#### [WHAT YOU HAVE TO DO]
Give back the entire listing verbatim.

#### [COLLECTED DATA]

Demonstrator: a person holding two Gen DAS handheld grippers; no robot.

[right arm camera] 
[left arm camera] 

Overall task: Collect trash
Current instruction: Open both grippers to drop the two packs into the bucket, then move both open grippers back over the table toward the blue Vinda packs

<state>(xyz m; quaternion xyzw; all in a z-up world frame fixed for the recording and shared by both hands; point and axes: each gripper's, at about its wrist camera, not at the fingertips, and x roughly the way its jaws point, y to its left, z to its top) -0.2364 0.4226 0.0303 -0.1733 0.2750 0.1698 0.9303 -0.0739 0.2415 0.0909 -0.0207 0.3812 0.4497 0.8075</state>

#### [SOLUTION TO THIS EXERCISE]
Demonstrator: a person holding two Gen DAS handheld grippers; no robot.

[right arm camera] 
[left arm camera] 

Overall task: Collect trash
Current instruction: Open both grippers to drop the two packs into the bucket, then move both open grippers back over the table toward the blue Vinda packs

<state>(xyz m; quaternion xyzw; all in a z-up world frame fixed for the recording and shared by both hands; point and axes: each gripper's, at about its wrist camera, not at the fingertips, and x roughly the way its jaws point, y to its left, z to its top) -0.2364 0.4226 0.0303 -0.1733 0.2750 0.1698 0.9303 -0.0739 0.2415 0.0909 -0.0207 0.3812 0.4497 0.8075</state>

The exercise closes with this answer.